Active inference and oculomotor pursuit: The dynamic causal modelling of eye movements

• Published in: Journal of neuroscience methods Vol. 242; pp. 1 - 14
• Main Authors: Adams, Rick A., Aponte, Eduardo, Marshall, Louise, Friston, Karl J.
• Format: Journal Article
• Language: English
• Published: Netherlands Elsevier B.V 15.03.2015; Elsevier/North-Holland Biomedical Press
• Subjects: Active inference; Adult; Bayes Theorem; Computational Neuroscience; Computer Simulation; Dynamic causal modelling; Eye Movement Measurements; Eye Movements; Female; Humans; Male; Models, Biological; Nonlinear Dynamics; Oculomotor control; Photic Stimulation; Precision; Pursuit; Pursuit; Oculomotor control; Precision; Active inference; Dynamic causal modelling
• ISSN: 0165-0270; 1872-678X; 1872-678X
• DOI: 10.1016/j.jneumeth.2015.01.003

•We use a normative (Bayes optimal) model of oculomotor pursuit.•We average the empirical responses of subjects performing a pursuit paradigm.•We invert these responses using the pursuit model and dynamic causal modelling.•We thereby estimate the precision of subjects’ Bayesian beliefs from their pursuit.•This could be used to quantify abnormal precision encoding in schizophrenia. This paper introduces a new paradigm that allows one to quantify the Bayesian beliefs evidenced by subjects during oculomotor pursuit. Subjects’ eye tracking responses to a partially occluded sinusoidal target were recorded non-invasively and averaged. These response averages were then analysed using dynamic causal modelling (DCM). In DCM, observed responses are modelled using biologically plausible generative or forward models – usually biophysical models of neuronal activity. Our key innovation is to use a generative model based on a normative (Bayes-optimal) model of active inference to model oculomotor pursuit in terms of subjects’ beliefs about how visual targets move and how their oculomotor system responds.
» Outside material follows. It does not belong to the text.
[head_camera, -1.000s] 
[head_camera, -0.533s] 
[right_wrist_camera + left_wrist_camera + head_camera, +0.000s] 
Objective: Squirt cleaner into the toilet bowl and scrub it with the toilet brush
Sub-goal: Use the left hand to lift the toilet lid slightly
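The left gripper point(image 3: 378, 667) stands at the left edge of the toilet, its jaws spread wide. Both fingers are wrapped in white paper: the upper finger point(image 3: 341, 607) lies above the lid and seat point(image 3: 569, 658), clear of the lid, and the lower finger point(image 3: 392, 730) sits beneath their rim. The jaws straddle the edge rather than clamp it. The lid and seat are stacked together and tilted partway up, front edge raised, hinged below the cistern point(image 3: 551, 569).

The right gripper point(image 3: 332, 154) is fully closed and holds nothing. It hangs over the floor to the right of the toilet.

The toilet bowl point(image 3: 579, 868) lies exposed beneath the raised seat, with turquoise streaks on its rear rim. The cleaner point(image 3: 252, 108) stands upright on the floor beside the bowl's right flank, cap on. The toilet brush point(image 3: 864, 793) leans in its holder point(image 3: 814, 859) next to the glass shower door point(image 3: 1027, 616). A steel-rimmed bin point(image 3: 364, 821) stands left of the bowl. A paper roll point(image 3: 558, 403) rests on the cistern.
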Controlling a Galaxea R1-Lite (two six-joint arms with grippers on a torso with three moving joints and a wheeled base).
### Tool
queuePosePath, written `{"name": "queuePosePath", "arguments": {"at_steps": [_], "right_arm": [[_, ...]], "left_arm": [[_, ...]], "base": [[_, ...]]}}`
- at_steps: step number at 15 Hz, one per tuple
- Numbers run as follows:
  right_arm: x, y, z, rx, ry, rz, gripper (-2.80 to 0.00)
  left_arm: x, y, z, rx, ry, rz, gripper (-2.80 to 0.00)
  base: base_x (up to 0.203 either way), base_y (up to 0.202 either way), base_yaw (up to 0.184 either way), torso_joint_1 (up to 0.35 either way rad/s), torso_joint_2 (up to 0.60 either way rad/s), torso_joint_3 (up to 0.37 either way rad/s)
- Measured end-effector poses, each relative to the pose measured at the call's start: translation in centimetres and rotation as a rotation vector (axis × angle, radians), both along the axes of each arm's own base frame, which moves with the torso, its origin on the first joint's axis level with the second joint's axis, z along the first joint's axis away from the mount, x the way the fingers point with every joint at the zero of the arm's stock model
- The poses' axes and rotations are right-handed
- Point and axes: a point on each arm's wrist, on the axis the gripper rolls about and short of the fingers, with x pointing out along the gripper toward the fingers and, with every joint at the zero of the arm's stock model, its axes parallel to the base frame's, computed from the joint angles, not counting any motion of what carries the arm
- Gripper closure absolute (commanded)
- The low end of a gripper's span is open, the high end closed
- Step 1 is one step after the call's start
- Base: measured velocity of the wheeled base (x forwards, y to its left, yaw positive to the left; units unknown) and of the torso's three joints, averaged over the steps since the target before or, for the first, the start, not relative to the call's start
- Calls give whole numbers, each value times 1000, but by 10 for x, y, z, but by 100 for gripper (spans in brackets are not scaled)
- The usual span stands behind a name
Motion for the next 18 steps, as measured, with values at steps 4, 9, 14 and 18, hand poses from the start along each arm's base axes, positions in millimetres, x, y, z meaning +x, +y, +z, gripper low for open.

Our aim here is to establish the face validity of the approach, by manipulating the content and precision of sensory information – and examining the ensuing changes in the subjects’ implicit beliefs. These beliefs are inferred from their eye movements using the normative model. We show that on average, subjects respond to an increase in the ‘noise’ of target motion by increasing sensory precision in their models of the target trajectory. In other words, they attend more to the sensory attributes of a noisier stimulus. Conversely, subjects only change kinetic parameters in their model but not precision, in response to increased target speed. Using this technique one can estimate the precisions of subjects’ hierarchical Bayesian beliefs about target motion. We hope to apply this paradigm to subjects with schizophrenia, whose pursuit abnormalities may result from the abnormal encoding of precision.